> EXERCISE DESCRIPTION: Leaving out the pictures, reproduce each record exactly and in full.
-- SUPPLIED RECORDS follows --
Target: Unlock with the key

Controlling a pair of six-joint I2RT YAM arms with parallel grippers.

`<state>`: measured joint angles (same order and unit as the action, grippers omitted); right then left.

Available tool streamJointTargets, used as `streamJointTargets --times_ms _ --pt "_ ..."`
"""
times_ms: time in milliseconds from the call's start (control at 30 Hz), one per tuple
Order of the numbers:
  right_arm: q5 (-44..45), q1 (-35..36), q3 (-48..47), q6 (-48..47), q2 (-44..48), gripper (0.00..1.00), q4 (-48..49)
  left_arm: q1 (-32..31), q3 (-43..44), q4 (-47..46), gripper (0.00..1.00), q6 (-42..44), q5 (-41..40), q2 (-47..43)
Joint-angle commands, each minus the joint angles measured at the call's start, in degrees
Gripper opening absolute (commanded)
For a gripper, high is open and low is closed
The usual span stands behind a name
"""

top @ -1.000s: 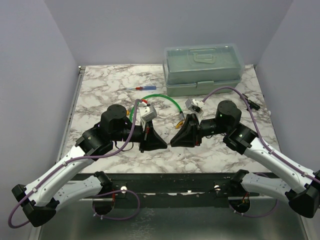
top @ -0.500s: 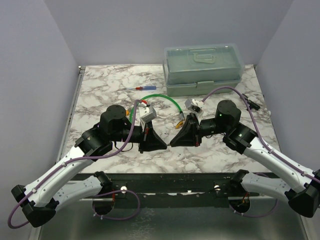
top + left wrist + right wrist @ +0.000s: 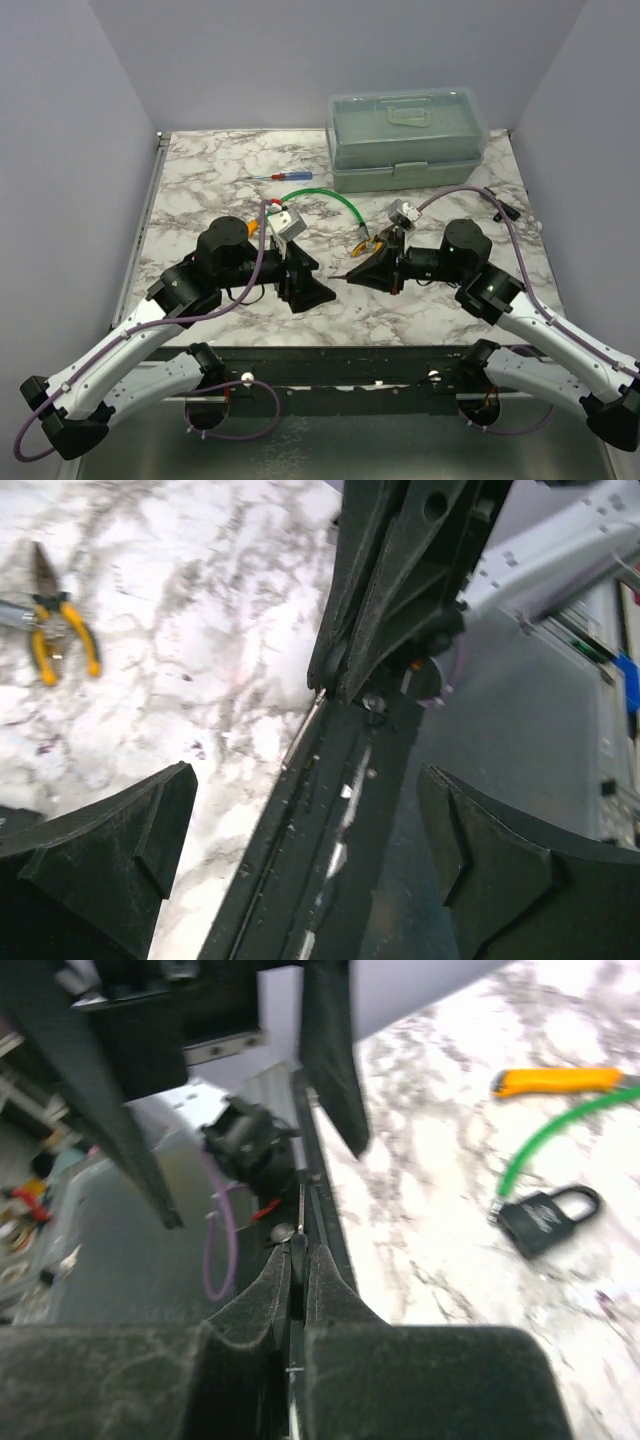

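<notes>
A pale green plastic box (image 3: pixel 408 140) with its lid shut stands at the far right of the marble table (image 3: pixel 200 180). A small red-and-blue screwdriver (image 3: pixel 268 177) lies to its left, and yellow-handled pliers (image 3: pixel 60 630) lie nearer the middle, apart from both.

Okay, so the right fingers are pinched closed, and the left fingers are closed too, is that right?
Not quite. The right fingers are pinched closed, but the left fingers are open. The left wrist view shows them spread wide, one at each lower corner of the picture, with nothing between them.
</notes>
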<state>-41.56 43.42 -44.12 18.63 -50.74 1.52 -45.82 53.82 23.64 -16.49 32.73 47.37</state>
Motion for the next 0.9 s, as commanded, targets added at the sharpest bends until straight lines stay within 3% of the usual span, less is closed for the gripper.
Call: streamJointTargets --times_ms 0,200,433,633,867 --pt "18.77 0.07 2.42 1.22 2.28 0.00 -3.52 0.12 -0.11 2.60 0.99 -2.02 -15.19 -0.16" --pt "34.81 0.07 3.57 1.37 4.24 0.00 -8.45 0.13 1.26 6.44 0.99 -5.56 -29.23 8.58" --pt "41.10 0.01 3.53 2.60 5.66 0.00 -12.03 0.37 6.71 14.45 0.99 -16.99 -46.37 24.62" --pt "41.28 0.04 4.78 3.53 7.90 0.00 -12.59 1.09 10.52 17.74 0.99 -23.48 -50.71 36.71" --pt "42.00 0.06 6.67 6.09 9.97 0.00 -13.07 4.61 13.23 18.23 0.99 -25.43 -52.52 45.15"
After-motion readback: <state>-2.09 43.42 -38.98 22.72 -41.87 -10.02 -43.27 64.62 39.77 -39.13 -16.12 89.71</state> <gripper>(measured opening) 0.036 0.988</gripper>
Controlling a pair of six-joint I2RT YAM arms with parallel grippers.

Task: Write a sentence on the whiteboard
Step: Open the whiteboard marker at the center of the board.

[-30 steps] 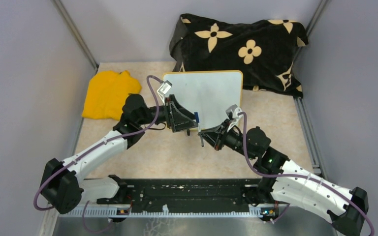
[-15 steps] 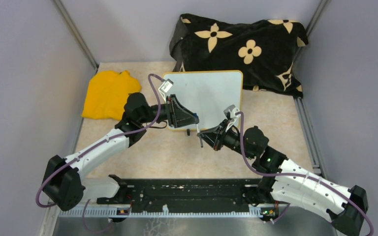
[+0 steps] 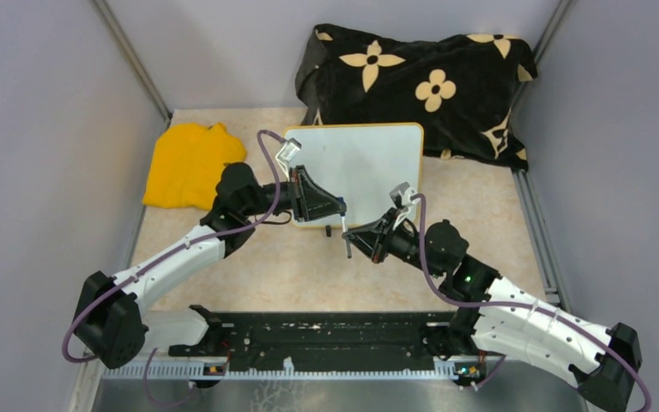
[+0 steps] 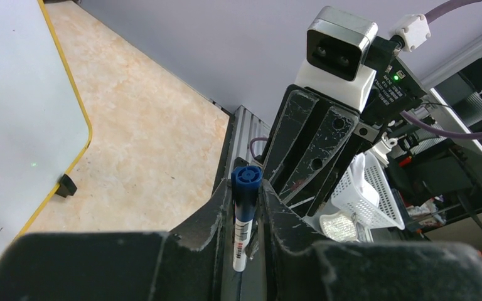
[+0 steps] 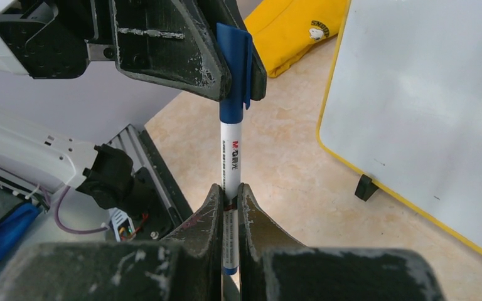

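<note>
1. The right end effector (image 3: 349,239) sits over the middle of the bench (image 3: 292,275). Its fingers are pressed together on the white barrel of a marker (image 5: 230,157).
2. Just beyond it, the left end effector (image 3: 340,206) comes in from the left side. Its fingers are clamped on the marker's blue cap (image 5: 235,69), so the two arms hold the same pen, one at each end.
3. The whiteboard (image 3: 369,163) lies on the bench directly behind the pair. Its near yellow-rimmed edge is just beside the left fingers, with a small black foot (image 5: 365,187) under that edge.
4. A yellow cloth (image 3: 190,163) lies to the left of the board.
5. A black flowered cloth (image 3: 420,86) is heaped behind the board, against the far wall.
</note>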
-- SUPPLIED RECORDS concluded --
> WRITTEN ANSWER:
Target: Unlock with the key

Controlling a pair of six-joint I2RT YAM arms with parallel grippers.

`<state>`: measured joint angles (same order and unit as the action, grippers omitted); right then left.

Available tool streamJointTargets, used as `streamJointTargets --times_ms _ --pt "_ ..."`
"""
times_ms: time in milliseconds from the call's start (control at 30 Hz), one per tuple
Order of the numbers:
  right_arm: q5 (-44..45), q1 (-35..36), q3 (-48..47), q6 (-48..47), q2 (-44..48), gripper (0.00..1.00), q4 (-48..49)
  left_arm: q1 (-32..31), q3 (-43..44), q4 (-47..46), gripper (0.00..1.00), q6 (-42..44), q5 (-41..40), q2 (-47..43)
Joint-angle commands, each minus the joint angles measured at the call's start, in degrees
Gripper opening absolute (commanded)
For a gripper, high is open and low is closed
The usual span stands behind a name
"""

top @ -1.000s: 
top @ -0.500s: 
top + left wrist + right wrist @ +0.000s: 

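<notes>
A pale green plastic box (image 3: pixel 408 140) with its lid shut stands at the far right of the marble table (image 3: pixel 200 180). A small red-and-blue screwdriver (image 3: pixel 268 177) lies to its left, and yellow-handled pliers (image 3: pixel 60 630) lie nearer the middle, apart from both.

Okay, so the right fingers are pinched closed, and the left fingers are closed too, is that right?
Not quite. The right fingers are pinched closed, but the left fingers are open. The left wrist view shows them spread wide, one at each lower corner of the picture, with nothing between them.
</notes>
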<state>-41.56 43.42 -44.12 18.63 -50.74 1.52 -45.82 53.82 23.64 -16.49 32.73 47.37</state>
Motion for the next 0.9 s, as commanded, targets added at the sharpest bends until straight lines stay within 3% of the usual span, less is closed for the gripper.
Call: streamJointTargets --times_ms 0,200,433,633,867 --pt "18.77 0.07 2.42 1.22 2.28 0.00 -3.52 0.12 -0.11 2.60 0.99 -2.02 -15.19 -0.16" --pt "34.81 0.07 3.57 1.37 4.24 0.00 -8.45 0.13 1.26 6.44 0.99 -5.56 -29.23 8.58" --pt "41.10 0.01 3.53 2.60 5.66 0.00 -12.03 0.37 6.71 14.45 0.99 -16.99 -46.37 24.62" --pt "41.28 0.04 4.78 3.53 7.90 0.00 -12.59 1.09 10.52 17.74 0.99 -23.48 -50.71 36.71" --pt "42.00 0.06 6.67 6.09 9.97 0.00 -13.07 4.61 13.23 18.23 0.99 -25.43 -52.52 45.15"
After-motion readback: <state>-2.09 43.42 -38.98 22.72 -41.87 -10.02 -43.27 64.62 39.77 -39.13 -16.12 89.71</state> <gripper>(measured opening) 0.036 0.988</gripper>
Controlling a pair of six-joint I2RT YAM arms with parallel grippers.

Task: Write a sentence on the whiteboard
Step: Open the whiteboard marker at the center of the board.

[-30 steps] 
[-15 steps] 
[+0 steps] 
[+0 steps] 
[+0 steps] 

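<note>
1. The right end effector (image 3: 349,239) sits over the middle of the bench (image 3: 292,275). Its fingers are pressed together on the white barrel of a marker (image 5: 230,157).
2. Just beyond it, the left end effector (image 3: 340,206) comes in from the left side. Its fingers are clamped on the marker's blue cap (image 5: 235,69), so the two arms hold the same pen, one at each end.
3. The whiteboard (image 3: 369,163) lies on the bench directly behind the pair. Its near yellow-rimmed edge is just beside the left fingers, with a small black foot (image 5: 365,187) under that edge.
4. A yellow cloth (image 3: 190,163) lies to the left of the board.
5. A black flowered cloth (image 3: 420,86) is heaped behind the board, against the far wall.
</note>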

The exercise is done, and no more output is needed.